Até que um dia, um deles me fez, sem querer, veja bem, sem intuito ou intenção, mergulhar um pouquinho mais fundo na zona de conforto que eu tinha estabelecido para esses últimos um mês e meio. Eu pensei "que mal tinha? Ele vai embora no dia seguinte, e antes dele descobrir as sujeirinhas que a gente coleciona debaixo do tapete, antes mesmo de ultrapassar a porta da minha sala, ele vai embora e vai ser exatamente como os outros". Mas ai eu me enganei. Ele  realmente foi embora no dia seguinte, mas  me deixou lá no fundo daquela piscina, que com tantos outros não passou de uma poça, que tropeçamos e decidimos ficar, ele de um lado e eu de outro, segurando nas bordas com medo de se afogar e tentando achar motivos convincentes para o nosso medo de submergir na água escura da nossa recém descoberta piscina de afinidades.
 E agora eu to aqui, relendo umas mensagens antigas, porque esse cara me lembrou de você. Me lembrou dos nossos finais de semana quietinhas vendo tv e das nossas brigas e do teu egoismo e da tua incapacidade de escrever um texto com mais de 15 palavras. Ele me lembrou você, e ferrou com tudo.
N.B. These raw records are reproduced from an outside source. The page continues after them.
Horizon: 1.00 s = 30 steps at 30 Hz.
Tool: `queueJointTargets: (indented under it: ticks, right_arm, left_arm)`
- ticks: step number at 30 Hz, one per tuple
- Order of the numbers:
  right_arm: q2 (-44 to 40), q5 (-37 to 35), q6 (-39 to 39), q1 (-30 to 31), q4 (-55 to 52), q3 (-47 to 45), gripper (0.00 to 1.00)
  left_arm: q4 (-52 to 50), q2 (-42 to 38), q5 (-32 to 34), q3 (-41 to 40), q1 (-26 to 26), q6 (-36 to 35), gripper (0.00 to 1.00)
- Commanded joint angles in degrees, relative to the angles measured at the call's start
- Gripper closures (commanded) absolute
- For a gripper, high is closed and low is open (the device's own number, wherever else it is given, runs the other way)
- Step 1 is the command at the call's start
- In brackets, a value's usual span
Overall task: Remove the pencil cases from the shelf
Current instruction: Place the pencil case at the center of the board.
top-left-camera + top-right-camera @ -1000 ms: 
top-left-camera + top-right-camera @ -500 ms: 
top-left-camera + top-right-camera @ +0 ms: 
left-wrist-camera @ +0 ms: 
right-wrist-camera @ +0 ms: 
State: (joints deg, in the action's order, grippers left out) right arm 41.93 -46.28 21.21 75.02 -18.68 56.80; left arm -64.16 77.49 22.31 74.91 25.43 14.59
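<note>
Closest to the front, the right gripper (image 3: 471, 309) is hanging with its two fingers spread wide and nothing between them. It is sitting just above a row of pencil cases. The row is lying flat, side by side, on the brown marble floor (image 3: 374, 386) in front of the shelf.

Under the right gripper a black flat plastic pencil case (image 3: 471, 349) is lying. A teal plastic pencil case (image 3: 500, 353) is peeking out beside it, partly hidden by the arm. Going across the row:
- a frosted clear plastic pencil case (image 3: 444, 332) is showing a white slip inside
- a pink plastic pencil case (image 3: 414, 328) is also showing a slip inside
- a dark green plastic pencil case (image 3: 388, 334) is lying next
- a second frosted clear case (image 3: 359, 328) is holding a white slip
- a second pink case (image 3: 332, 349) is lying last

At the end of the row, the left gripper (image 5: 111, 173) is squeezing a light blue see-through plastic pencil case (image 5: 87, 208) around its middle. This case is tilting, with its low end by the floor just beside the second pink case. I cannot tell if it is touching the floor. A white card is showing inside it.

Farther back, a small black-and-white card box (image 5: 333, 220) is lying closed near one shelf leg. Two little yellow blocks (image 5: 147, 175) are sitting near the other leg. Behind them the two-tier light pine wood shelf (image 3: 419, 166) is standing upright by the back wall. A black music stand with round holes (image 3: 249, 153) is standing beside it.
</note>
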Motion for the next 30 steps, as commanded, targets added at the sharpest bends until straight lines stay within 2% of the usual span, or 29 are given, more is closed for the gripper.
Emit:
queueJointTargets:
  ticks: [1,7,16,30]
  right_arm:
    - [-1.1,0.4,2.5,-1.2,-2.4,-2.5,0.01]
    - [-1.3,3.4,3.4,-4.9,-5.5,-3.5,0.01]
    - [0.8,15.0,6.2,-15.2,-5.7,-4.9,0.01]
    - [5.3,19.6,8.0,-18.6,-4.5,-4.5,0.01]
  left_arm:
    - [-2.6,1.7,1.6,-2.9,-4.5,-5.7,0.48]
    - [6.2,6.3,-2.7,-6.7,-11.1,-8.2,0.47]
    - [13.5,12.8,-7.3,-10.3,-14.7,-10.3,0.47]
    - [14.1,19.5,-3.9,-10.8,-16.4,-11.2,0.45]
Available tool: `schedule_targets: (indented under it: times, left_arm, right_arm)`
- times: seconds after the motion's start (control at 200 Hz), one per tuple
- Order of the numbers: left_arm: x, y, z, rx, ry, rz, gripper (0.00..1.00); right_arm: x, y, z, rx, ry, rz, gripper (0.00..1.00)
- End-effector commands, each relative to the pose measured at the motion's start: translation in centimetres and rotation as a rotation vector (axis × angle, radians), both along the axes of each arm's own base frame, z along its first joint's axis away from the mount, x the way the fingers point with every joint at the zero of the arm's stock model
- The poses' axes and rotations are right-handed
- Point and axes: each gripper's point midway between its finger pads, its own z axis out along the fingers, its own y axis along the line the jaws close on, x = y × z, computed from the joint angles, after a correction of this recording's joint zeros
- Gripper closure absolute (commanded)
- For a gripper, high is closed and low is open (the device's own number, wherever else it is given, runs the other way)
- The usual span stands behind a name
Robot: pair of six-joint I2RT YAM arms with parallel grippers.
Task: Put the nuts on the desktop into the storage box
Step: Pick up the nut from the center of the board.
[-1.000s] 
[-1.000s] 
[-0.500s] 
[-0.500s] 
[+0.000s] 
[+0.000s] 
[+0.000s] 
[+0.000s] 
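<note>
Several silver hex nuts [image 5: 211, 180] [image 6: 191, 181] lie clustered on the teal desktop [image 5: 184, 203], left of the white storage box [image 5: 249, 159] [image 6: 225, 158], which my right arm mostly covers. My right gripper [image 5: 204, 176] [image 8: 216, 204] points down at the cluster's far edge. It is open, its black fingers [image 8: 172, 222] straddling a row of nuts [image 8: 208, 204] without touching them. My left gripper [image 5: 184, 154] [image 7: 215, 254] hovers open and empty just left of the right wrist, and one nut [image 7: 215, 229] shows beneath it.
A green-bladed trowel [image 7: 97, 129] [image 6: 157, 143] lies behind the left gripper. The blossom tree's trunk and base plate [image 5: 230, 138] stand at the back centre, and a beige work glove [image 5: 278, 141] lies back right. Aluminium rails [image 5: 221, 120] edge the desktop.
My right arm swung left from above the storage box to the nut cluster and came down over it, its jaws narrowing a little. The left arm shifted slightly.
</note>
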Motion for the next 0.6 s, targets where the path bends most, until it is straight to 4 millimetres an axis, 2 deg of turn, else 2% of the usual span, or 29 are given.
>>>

Não sei se por ter justamente ter me lembrado você, ou por ter me lembrado como era bom o frio na barriga que a gente tinha quando tudo era flores e mãos na cintura e apresentar aos pais e medo de assustar.
Ferrou contudo porque, mais uma vez, eu to com medo de só estar aumentando a minha -  agora interminável- lista de caras para esquecer.

quarta-feira, abril 10

today.

Ainda é no teu travesseiro que eu descanso a minha cabeça.
Ainda é teu o anel dourado que pesa no meu dedo.
É entrelaçando nas tuas pernas que eu desconheço o medo.
É no teu nome que a minha lingua silencia.
Continua sendo na tua ausencia que eu descobro os meus tormentos.
É,  ainda hoje,  na tua presença que eu me desconheço.